On the road to Kitabi/Veronique Mistiaen |
Etienne, the young agronomist who drives me around
Rwanda is full of hope. I am in the
country to look at how the tea industry is helping rebuild the economy and
healing genocidal wounds, and Etienne is one of the experts accompanying me on the trip.
I love this assignment because Rwanda is one of the
most exhilaratingly beautiful countries I know, and also because the mood is so
much more positive than when I was last there some ten years ago. At the time, the country was still in shock
and deeply scarred by the 1994 genocide in which nearly 1 million Tutsis and moderate
Hutus were butchered by Hutu soldiers and militia. Now the country has one of Africa’s fastest growing economies,
a Parliament with a majority of women and a strong focus on health and
education.
“Not just
in Kigali (the capital), but also in the rural areas, life has started again.

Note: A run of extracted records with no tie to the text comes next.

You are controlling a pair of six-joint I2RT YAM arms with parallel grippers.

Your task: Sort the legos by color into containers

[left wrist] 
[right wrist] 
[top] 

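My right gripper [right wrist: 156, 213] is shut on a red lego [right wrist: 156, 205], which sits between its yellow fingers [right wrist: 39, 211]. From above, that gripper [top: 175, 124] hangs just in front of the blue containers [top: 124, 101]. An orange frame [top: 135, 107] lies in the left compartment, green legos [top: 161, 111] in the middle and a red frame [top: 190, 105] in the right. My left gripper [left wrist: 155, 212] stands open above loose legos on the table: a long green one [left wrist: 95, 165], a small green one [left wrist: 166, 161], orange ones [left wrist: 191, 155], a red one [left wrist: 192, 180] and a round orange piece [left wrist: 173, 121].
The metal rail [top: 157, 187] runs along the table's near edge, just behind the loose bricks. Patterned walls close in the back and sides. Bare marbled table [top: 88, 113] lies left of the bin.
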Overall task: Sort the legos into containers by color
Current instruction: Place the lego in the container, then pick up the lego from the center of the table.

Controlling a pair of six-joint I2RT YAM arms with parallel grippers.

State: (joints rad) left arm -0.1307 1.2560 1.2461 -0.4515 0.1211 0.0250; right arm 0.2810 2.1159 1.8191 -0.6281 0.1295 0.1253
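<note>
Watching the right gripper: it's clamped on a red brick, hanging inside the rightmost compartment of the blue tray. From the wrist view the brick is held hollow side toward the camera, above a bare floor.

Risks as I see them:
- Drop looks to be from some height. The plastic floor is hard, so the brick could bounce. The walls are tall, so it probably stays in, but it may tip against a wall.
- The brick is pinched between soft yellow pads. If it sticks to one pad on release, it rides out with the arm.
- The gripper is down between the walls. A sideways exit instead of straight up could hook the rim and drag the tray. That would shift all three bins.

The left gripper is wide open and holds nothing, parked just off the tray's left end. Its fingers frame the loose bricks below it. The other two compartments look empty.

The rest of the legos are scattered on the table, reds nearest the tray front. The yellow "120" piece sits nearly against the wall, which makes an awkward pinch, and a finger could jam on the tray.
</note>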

We would never have thought it could be possible,” Etienne says. “We used to be
the country of a thousand problems; now we are the country of a thousand
solutions.”
We have now
reached the Kitabi tea gardens – the highest in Rwanda and perhaps
in the world. Hills after hills are covered in a dense
carpet of tender green and the breeze smells of fresh
apples. Bordering the gardens is the vast Nyungwe National Park, one of Africa’s largest and oldest virgin equatorial forests –a refuge
for chimpanzees, hundreds of species of birds and trees and myriad exotic
flowers. And beyond the impenetrable forest lies an immense inland sea - Lake
Kivu.
On the roller-coast road from Butare (the second
city in Rwanda) to Kitabi, which tumbled through lush banana fields, patches of
silvery eucalyptus and red earth, Etienne kept pointing excitedly: “Look, all
the huts now have tin roofs. You won’t see thatched roofs in Rwanda any longer.”
Or “Look, everyone is wearing
shoes. No one is walking barefoot any longer.”

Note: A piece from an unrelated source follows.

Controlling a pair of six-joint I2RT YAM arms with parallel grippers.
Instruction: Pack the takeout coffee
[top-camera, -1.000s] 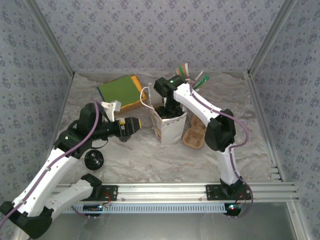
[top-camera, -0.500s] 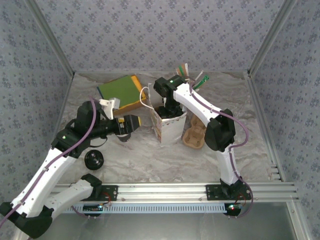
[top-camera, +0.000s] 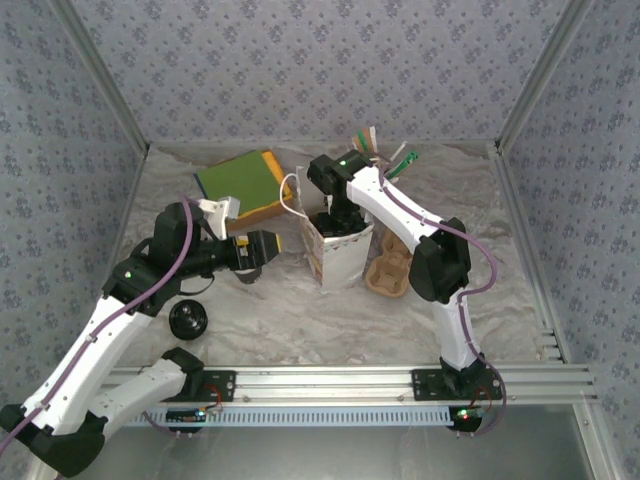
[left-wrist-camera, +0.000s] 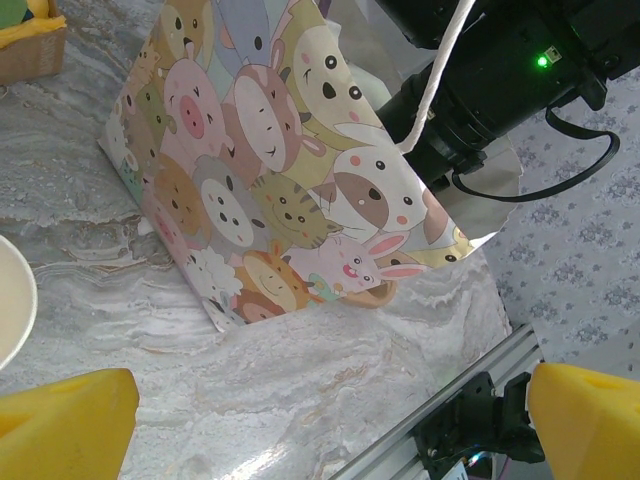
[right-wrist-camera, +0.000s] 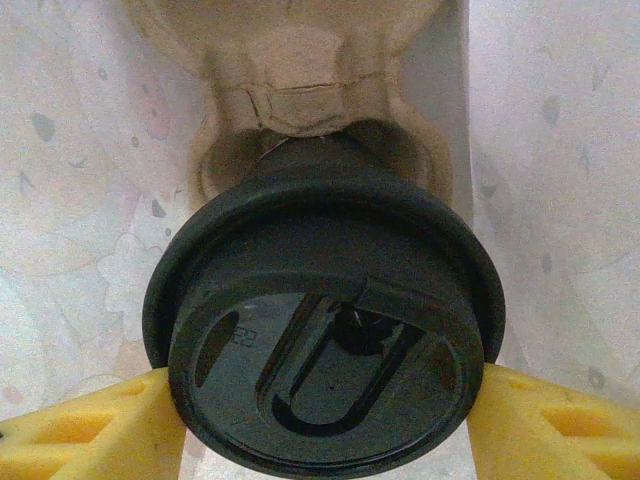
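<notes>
- Here's the takeout coffee (right-wrist-camera: 325, 340), down inside the cartoon-printed bag (left-wrist-camera: 280, 200). The right end effector (right-wrist-camera: 325, 425) clamps it at the lid rim, and a cardboard holder (right-wrist-camera: 300, 90) sits just beneath.
- First worry: the grip looks to be on the lid alone, so if the lid pops off, the cup drops and spills.
- If it goes down off-centre, the cup could catch the holder's edge and tip.
- The left end effector (left-wrist-camera: 325, 420) gapes wide just left of the bag, holding nothing. The bag is unbraced, so a nudge could slide or topple it on the table (left-wrist-camera: 300, 360).
- The bag's white cord handle (left-wrist-camera: 438, 70) drapes across the right arm and could snag as the arm pulls out.
</notes>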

And he says that every family in the countryside has received a cow so
that its milk can feed the children and its droppings can fertilize the soil. These
policies were devised by president Kagame to help lift the countryside out of
poverty and foster peace and reconciliation, he explains.
I know
that not everyone shares Etienne’s enthusiasm for Kagame’s governing style,
which some call dictatorial. And the sprawling refugee camp we passed on the
way reminds us of the savage conflicts at the border, which Kagame has been
accused of inflaming. But I am in Rwanda
to look at tea and there, the government’s work with tea owners, NGOs and even the
British company Taylors of Harrogate, has been successful.
Tea is vital in this hilly, densely populated country
where about 90% of the inhabitants live in the countryside. Rwandan tea is
cultivated on steep slopes at high altitude on an acidic soil where little else
grows, so it is the only source of revenues for many farmers and their
families. The crop is now the country’s fourth biggest export after
tourism, minerals and coffee. Last year, it earned the country $59m and
provided jobs for some 100,000 families, according to the agriculture
department. And prosperity helps maintain peace.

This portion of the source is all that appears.